Action item.
Setting aside any pictures, reproduce the data exactly.

Data segment.

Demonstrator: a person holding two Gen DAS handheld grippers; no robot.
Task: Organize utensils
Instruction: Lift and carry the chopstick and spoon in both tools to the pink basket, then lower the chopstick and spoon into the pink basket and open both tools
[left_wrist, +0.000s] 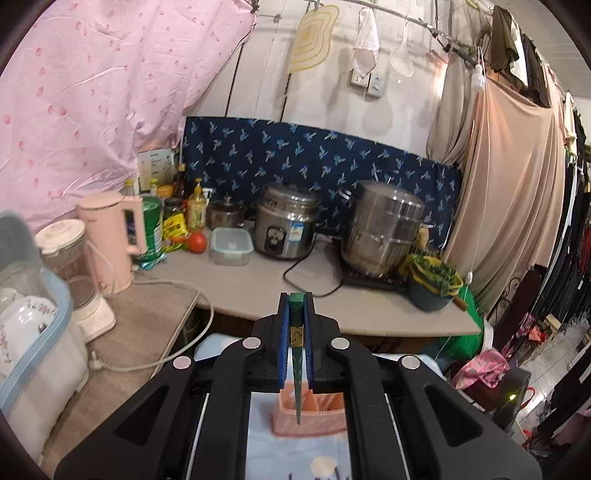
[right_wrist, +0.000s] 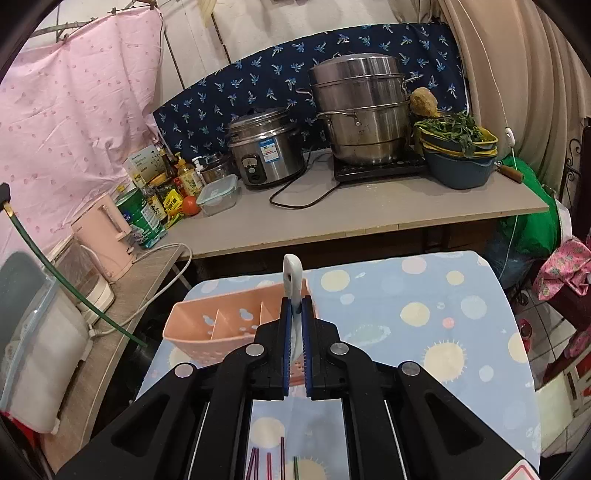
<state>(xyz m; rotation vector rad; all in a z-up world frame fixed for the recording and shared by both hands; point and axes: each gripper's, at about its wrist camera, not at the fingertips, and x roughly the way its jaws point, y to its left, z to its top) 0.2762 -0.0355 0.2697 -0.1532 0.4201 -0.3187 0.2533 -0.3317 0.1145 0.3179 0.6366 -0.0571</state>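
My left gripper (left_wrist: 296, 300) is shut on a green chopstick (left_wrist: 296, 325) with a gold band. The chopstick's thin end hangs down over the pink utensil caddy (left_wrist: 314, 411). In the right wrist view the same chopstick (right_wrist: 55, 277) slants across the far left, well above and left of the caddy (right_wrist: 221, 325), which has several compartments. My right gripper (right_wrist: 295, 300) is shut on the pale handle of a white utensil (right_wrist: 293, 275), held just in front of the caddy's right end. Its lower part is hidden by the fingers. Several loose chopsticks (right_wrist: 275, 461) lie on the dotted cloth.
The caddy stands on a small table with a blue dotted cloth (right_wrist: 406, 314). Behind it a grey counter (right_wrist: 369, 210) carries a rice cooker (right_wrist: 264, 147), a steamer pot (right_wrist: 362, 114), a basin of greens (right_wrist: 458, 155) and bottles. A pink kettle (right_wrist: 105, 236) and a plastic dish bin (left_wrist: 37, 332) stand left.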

Solution to the exercise.
Demonstrator: a person holding two Gen DAS handheld grippers; no robot.
Task: Organize utensils
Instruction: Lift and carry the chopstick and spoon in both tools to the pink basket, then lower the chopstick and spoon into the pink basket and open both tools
[left_wrist, +0.000s] 
[right_wrist, +0.000s] 
<state>(xyz m; rotation vector rad; all in a z-up world frame fixed for the recording and shared by both hands; point and axes: each gripper's, at about its wrist camera, not at the fingertips, and x roughly the way its jaws point, y to its left, z to its top) 0.2762 -0.0355 0.2697 -0.1532 0.4201 -0.3187 0.2533 -0.3317 0.1145 0.3179 0.6366 -0.0571</state>
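My left gripper (left_wrist: 296, 300) is shut on a green chopstick (left_wrist: 296, 325) with a gold band. The chopstick's thin end hangs down over the pink utensil caddy (left_wrist: 314, 411). In the right wrist view the same chopstick (right_wrist: 55, 277) slants across the far left, well above and left of the caddy (right_wrist: 221, 325), which has several compartments. My right gripper (right_wrist: 295, 300) is shut on the pale handle of a white utensil (right_wrist: 293, 275), held just in front of the caddy's right end. Its lower part is hidden by the fingers. Several loose chopsticks (right_wrist: 275, 461) lie on the dotted cloth.
The caddy stands on a small table with a blue dotted cloth (right_wrist: 406, 314). Behind it a grey counter (right_wrist: 369, 210) carries a rice cooker (right_wrist: 264, 147), a steamer pot (right_wrist: 362, 114), a basin of greens (right_wrist: 458, 155) and bottles. A pink kettle (right_wrist: 105, 236) and a plastic dish bin (left_wrist: 37, 332) stand left.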

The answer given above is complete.